▸ **Exercise aim**
Scan the data beneath this task and copy each line that includes "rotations".

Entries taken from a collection
╔══
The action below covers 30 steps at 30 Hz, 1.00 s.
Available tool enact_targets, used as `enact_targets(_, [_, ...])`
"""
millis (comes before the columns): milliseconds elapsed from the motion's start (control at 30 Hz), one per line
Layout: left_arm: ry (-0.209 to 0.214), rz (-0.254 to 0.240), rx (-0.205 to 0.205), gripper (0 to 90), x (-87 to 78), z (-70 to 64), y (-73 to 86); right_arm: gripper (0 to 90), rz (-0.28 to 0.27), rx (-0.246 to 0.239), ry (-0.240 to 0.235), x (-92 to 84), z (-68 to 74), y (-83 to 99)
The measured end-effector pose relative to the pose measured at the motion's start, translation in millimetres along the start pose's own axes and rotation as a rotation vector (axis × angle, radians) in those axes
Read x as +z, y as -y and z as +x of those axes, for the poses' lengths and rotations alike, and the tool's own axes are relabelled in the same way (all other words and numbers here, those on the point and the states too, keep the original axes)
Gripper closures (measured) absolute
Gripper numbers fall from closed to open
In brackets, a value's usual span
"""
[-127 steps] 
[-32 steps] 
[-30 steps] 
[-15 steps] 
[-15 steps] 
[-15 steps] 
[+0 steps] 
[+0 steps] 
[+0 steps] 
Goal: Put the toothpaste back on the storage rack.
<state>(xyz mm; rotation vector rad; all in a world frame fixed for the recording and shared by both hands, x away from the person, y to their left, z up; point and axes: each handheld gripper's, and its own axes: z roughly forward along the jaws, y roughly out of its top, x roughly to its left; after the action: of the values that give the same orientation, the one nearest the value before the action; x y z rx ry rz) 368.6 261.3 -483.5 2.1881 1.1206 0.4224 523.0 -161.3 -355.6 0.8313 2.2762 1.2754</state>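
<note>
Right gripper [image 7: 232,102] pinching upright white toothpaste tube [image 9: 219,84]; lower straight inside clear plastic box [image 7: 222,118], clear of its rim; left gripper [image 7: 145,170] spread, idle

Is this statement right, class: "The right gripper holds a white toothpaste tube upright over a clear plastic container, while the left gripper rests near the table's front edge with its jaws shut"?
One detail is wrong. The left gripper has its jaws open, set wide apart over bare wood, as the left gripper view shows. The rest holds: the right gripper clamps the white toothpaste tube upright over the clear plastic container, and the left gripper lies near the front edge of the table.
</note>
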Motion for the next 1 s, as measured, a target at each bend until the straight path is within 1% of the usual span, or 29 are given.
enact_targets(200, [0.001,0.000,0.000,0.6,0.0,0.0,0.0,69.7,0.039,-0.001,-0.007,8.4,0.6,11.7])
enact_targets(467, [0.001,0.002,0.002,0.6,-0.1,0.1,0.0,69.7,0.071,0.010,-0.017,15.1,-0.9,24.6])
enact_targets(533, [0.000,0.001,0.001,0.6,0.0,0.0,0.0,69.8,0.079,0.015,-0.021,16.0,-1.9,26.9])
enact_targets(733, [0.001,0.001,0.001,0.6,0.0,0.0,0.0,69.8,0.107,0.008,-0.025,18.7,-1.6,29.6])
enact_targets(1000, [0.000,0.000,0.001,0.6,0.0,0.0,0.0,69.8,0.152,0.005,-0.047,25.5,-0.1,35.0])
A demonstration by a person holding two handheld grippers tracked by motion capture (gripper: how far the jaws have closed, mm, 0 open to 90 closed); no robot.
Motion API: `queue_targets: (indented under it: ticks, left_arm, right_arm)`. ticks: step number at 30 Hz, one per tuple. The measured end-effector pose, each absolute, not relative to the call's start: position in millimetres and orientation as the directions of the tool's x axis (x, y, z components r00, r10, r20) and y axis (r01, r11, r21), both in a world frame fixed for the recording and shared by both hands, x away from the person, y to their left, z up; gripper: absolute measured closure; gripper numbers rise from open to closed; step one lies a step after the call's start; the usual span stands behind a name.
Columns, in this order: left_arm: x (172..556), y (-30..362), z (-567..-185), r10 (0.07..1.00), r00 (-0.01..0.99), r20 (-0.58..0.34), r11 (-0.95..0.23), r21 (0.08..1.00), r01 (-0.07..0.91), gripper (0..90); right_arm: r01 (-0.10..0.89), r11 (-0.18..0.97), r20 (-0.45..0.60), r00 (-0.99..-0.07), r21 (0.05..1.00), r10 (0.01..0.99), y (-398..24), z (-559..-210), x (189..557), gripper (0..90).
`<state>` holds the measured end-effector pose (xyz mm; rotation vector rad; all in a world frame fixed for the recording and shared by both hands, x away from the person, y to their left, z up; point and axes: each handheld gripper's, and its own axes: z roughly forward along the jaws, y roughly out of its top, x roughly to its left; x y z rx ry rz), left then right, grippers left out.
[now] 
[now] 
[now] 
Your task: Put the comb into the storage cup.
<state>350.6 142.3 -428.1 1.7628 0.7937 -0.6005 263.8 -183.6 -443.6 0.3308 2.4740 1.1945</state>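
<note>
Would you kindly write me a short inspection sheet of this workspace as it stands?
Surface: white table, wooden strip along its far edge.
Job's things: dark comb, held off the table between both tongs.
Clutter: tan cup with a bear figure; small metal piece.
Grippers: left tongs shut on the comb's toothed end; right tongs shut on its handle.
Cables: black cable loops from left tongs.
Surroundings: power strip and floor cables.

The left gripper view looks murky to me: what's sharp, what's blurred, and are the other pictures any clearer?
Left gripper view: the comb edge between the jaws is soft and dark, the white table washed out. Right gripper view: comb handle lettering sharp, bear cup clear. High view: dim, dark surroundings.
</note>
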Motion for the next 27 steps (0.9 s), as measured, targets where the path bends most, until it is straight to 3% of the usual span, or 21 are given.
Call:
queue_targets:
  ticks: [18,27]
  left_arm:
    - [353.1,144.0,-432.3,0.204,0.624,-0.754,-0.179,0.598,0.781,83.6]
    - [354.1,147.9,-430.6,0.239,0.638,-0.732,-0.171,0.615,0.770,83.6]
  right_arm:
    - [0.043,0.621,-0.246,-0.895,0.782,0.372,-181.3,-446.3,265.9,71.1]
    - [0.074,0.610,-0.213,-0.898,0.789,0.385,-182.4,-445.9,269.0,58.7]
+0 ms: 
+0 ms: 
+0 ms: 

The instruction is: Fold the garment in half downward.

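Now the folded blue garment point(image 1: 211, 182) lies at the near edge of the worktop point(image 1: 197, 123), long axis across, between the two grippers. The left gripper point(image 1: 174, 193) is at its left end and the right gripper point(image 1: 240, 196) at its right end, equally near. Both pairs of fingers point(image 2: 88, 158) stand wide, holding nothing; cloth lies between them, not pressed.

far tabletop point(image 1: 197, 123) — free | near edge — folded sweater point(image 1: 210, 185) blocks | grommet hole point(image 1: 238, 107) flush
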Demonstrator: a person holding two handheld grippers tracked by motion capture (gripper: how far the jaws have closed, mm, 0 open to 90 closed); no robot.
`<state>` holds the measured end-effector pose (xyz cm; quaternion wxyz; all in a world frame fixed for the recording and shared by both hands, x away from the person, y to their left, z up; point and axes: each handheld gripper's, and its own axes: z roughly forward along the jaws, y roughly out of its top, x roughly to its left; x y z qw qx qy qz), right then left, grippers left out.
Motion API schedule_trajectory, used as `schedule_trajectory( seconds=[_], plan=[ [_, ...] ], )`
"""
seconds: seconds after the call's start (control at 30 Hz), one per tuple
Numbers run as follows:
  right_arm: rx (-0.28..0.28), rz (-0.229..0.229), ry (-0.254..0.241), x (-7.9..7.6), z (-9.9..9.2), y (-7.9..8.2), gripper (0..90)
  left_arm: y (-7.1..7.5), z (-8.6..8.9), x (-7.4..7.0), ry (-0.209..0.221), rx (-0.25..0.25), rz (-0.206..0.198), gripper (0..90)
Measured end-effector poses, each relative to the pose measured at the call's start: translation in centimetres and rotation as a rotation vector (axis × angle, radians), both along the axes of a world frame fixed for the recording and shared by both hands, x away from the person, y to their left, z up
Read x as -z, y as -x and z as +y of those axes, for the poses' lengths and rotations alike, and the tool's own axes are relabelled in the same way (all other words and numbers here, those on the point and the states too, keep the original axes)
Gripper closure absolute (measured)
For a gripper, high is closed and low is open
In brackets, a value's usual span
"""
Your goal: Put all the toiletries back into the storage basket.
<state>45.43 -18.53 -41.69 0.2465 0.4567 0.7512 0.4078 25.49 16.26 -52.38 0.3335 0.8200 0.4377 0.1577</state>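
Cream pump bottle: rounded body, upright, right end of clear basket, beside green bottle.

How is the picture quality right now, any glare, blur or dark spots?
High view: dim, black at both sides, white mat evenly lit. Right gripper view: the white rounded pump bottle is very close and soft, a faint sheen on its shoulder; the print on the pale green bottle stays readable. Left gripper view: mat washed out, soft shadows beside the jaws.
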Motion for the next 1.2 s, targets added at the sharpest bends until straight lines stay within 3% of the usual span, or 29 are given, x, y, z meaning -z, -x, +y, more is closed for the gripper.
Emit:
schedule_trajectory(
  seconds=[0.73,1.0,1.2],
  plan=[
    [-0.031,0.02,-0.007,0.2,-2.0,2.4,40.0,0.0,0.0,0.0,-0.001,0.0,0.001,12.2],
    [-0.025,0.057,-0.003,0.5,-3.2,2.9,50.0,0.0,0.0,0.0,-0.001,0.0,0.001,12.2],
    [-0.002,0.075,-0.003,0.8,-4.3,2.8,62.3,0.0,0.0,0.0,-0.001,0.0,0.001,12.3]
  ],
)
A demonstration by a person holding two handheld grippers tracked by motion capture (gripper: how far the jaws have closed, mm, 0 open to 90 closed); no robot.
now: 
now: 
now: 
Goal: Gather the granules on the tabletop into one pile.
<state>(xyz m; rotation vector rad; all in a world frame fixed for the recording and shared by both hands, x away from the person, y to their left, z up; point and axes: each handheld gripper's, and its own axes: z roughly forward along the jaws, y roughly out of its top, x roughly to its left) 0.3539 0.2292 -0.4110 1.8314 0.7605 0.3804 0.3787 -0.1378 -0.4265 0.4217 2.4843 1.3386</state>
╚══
▸ **Exercise result**
Read x as +z, y as -y and z as +x of those axes, for the poses' lengths and rotations alike, and the tool's own axes are relabelled in the same way (all other words and numbers here, those on the point and the states too, keep the original axes)
Read x as -z, y as -x and z as +y of those axes, for the poses' lengths and rotations alike, and the tool's own axes are relabelled in the same way (all other words and numbers here, those on the point and the states too, keep the original axes)

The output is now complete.